How many people do cpu based 2d/3d rendering at home on their personal PC?

cinebench is popular with youtubers as it showcases the tech they reviewing, in addition they over emphasise the importance of rendering given they all have to render their own videos for their jobs. Meanwhile things like office apps, browsers etc. haven't changed a whole lot over the years which is why passmark still has relevance. Also passmark is not a single core only test, it mixes it up, and it has had updates the latest update to it is not 10 years old.

If you sitting there thinking the likes of paint, word, notepad, explorer, and so on are multi threaded apps then you wrong sorry to say. Even media players like vlc are single threaded for the most part.

cinebench is far from a real world representation of performance, the impact of htt alone on it takes it away from the real world as on average in the real world htt is a 10% performance boost at best not the 40-50% or so you see in cinebench.

Had a good chuckle at this,so thanks for that.

The fact is those apps listed don't need to be multithreaded, anything that realisticly needed more ooomph has been and will continue to be multithreaded. Anyone that touts single core performance to still be king needs to re evaluate the climate now and going forward. It is still good to have that but as said above sub system performance is now at a point where it matters more, I/O access times for example.

On nvme I can't tell the difference between my partners 8700K and my 2700 be that watching 4K content in VLC / MPC, or using windows derived applications.
 
Well yeah I was just trying to point out whats realistic, although cpu performance does still matter to a degree especially if you running security software, and especially if you have applocker/SRP enabled, which has to check the hash of the files prior to execution to see if they authorised to run.

Ryzen chips are now much closer to intel on per core performance and on some ryzen 3000 chips the gap may be gone or even surpassed, but to claim single core performance is some kind of ancient obsolete metric I felt I had to correct.

My 8600k compared to my ryzen 2600x in windows bare metal, when configured equally is faster, I can feel it, but its not a huge difference.

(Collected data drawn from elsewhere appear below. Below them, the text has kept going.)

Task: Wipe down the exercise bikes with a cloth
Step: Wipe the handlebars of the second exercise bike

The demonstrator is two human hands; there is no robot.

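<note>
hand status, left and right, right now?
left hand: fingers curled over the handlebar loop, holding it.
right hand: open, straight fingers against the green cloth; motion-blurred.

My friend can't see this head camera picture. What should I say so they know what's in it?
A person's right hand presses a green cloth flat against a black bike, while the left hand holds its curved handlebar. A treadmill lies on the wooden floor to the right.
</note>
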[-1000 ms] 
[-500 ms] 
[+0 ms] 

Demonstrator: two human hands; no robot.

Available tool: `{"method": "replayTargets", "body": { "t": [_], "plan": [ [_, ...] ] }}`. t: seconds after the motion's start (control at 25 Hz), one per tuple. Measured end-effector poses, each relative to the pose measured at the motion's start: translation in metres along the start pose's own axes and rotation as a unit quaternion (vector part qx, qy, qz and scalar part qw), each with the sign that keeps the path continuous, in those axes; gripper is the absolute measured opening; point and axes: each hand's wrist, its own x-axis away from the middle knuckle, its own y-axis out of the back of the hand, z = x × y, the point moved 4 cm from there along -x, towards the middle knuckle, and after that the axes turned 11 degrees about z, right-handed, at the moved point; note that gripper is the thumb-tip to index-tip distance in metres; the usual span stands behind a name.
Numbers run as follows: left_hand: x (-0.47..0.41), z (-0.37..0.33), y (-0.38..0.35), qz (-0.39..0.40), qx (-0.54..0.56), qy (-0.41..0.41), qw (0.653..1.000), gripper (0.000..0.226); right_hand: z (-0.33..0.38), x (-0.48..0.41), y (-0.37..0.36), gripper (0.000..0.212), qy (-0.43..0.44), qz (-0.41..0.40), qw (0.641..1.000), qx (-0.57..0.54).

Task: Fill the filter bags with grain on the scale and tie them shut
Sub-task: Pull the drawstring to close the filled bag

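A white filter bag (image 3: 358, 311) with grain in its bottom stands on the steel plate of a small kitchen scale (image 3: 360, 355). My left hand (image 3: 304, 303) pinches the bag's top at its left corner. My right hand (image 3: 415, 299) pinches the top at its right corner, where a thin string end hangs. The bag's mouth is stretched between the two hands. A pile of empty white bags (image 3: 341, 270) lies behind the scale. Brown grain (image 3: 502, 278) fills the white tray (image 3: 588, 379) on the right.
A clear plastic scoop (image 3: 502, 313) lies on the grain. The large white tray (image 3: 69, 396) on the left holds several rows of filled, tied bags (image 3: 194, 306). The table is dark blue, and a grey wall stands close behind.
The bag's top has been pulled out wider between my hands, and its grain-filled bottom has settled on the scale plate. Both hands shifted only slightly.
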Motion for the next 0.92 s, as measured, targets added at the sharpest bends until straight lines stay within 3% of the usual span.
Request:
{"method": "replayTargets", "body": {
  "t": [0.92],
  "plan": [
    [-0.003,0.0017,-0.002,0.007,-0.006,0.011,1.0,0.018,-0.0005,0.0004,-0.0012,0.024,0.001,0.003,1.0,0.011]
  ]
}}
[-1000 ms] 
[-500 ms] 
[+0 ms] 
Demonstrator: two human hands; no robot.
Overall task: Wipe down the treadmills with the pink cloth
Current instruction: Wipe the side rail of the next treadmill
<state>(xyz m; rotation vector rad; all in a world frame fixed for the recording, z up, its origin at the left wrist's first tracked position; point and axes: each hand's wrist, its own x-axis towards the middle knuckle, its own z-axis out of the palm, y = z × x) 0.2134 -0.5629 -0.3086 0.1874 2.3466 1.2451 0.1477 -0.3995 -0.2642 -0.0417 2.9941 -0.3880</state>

Although I do play some games still that peg a single core and on those games it would be more pronounced. However those games not many people play, they not mainstream. In yasnaan on my gtx 1080ti on the 8600k I get on average about 44fps cpu bottlenecked, 1080ti with 2600x same game same area its about 35fps, however if I enable meltdown protection which I kept off, the intel chip drops down to 37fps with much worse stutters than the ryzen even tho it still maintains a slightly higher average figure. I expect on some zen 2 chips ryzen will be able to exceed 40 average in this game, and without skipping meltdown mitigation (as they immune).

If ryzen 3000 turns out to be as good as the leaks suggest, the 2600x system will stay where it is, and I wont swap the rigs round, instead I think i would possibly sell my 8600k for an inflated price due to the messed up intel market and build an entirely new ryzen 3000 rig for my main system. Probably with the top r5 sku.
 
The 8600K is clocked higher than the 2600X so yes the per core performance is higher but in a lot of highly threaded workloads it slower because it lacks SMT. and its more expensive. Even my older 1600 is faster at full load.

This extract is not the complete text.